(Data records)
>>>>

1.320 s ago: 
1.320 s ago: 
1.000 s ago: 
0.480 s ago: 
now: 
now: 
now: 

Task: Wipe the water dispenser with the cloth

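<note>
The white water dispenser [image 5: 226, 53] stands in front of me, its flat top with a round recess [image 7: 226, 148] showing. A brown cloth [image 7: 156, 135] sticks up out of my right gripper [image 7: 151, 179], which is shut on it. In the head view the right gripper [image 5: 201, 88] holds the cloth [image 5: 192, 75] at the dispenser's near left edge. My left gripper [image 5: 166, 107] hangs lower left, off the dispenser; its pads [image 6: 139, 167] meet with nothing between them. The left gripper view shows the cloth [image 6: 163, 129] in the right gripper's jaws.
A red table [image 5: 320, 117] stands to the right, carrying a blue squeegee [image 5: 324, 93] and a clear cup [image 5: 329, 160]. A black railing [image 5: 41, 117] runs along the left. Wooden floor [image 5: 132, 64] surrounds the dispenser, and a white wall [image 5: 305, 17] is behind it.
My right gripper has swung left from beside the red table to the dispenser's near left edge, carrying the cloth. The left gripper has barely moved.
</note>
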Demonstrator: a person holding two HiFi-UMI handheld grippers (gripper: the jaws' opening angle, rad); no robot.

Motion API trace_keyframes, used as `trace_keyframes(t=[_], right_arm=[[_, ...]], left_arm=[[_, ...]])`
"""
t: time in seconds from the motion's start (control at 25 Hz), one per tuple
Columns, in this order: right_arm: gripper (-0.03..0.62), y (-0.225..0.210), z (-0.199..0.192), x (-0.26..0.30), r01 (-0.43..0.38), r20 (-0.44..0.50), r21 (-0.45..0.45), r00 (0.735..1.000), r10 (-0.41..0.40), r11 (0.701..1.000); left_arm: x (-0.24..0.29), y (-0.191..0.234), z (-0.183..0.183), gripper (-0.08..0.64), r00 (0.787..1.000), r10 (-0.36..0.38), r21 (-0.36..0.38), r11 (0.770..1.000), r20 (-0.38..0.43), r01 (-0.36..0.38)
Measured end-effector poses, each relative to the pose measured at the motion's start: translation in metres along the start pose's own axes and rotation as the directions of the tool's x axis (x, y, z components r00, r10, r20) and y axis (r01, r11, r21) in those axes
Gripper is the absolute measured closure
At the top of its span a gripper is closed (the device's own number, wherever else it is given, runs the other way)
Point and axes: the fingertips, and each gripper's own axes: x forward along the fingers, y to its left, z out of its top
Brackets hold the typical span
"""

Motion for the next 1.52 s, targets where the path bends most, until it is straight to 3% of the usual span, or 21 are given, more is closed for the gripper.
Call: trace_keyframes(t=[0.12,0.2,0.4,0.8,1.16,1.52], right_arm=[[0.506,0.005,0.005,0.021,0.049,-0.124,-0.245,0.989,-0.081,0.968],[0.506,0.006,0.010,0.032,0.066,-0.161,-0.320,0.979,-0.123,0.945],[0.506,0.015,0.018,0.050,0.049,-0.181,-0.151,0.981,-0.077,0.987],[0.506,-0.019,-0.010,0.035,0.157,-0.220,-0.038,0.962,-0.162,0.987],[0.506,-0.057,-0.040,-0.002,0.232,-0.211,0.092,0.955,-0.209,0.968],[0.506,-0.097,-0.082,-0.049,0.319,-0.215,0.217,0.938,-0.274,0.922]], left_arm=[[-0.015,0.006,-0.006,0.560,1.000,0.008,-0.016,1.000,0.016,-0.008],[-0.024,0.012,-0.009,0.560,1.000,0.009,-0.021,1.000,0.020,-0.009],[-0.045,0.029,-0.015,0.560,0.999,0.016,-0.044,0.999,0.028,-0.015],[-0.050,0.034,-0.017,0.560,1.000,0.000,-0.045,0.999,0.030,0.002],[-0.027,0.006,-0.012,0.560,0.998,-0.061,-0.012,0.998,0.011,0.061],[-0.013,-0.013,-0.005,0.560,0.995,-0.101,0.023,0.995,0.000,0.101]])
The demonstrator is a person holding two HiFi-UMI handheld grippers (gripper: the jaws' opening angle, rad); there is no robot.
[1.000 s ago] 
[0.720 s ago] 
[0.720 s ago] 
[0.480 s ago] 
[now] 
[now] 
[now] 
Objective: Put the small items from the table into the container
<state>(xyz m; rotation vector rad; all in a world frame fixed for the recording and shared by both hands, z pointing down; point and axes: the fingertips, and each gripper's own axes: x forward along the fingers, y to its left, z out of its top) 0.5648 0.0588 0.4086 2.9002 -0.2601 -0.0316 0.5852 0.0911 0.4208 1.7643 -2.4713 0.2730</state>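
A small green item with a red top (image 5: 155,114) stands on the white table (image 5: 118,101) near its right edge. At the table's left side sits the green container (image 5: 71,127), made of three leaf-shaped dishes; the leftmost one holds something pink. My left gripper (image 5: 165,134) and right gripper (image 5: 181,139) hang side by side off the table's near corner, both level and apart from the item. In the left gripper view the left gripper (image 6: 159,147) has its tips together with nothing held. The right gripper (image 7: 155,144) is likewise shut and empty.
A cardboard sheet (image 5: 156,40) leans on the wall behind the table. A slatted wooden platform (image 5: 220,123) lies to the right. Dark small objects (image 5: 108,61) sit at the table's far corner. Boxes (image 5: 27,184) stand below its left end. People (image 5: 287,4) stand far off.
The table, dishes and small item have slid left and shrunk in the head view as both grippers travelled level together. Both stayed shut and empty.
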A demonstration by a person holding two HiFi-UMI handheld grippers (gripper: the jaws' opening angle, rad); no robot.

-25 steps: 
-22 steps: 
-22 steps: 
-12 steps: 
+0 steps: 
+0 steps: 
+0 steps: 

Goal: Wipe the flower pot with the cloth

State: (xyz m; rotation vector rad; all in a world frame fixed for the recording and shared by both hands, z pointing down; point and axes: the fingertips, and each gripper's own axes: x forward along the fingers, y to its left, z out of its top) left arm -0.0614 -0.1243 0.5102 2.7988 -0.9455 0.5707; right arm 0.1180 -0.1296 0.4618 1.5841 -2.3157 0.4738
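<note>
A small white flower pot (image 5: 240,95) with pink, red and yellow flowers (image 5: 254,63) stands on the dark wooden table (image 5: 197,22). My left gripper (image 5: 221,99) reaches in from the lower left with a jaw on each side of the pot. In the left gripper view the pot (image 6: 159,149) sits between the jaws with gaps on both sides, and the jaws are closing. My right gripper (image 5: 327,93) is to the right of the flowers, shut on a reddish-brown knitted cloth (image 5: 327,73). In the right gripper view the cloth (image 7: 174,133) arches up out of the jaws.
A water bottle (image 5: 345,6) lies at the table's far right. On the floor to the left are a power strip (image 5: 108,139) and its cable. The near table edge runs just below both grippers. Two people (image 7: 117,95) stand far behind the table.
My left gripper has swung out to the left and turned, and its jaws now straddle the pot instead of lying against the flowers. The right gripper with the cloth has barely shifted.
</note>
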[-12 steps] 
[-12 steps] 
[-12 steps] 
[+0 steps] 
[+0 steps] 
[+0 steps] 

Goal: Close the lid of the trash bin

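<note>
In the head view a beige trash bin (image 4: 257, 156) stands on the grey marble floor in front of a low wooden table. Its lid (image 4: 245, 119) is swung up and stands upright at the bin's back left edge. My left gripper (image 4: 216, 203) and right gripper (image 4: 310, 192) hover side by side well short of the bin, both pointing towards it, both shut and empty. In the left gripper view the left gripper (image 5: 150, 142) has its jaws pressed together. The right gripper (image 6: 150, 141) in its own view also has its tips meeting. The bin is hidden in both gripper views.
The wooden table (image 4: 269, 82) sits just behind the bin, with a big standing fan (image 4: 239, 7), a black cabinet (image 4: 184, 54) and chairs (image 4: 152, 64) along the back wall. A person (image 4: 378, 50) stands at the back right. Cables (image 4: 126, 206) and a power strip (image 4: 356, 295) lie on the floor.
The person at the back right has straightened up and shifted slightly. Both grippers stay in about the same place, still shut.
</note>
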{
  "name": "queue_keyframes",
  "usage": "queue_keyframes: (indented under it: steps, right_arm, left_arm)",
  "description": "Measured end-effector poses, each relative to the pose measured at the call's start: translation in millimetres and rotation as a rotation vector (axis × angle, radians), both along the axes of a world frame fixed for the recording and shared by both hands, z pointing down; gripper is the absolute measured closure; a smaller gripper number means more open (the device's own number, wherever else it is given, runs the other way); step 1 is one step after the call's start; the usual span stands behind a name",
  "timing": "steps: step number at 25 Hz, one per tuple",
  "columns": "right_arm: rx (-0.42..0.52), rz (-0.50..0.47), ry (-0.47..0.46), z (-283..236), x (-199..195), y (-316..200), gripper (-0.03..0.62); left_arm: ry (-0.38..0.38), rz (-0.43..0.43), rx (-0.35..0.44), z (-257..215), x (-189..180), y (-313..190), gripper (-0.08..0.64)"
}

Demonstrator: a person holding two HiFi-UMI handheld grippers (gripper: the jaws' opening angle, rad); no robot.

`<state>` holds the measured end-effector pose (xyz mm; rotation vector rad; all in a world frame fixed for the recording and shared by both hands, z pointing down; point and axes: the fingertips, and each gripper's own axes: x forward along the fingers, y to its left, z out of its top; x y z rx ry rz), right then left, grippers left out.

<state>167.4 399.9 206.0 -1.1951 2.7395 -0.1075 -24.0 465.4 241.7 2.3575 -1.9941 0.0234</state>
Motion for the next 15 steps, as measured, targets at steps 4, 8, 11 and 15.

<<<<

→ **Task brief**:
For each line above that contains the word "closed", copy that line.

→ **Exercise response**:
At the top of its span a gripper is closed (the device's own number, wherever else it is given, runs the other way)
Motion for the next 1.52 s, targets where the path bends most, until it is straight to 3% of the usual span, or 21 are given, more is closed for the gripper.

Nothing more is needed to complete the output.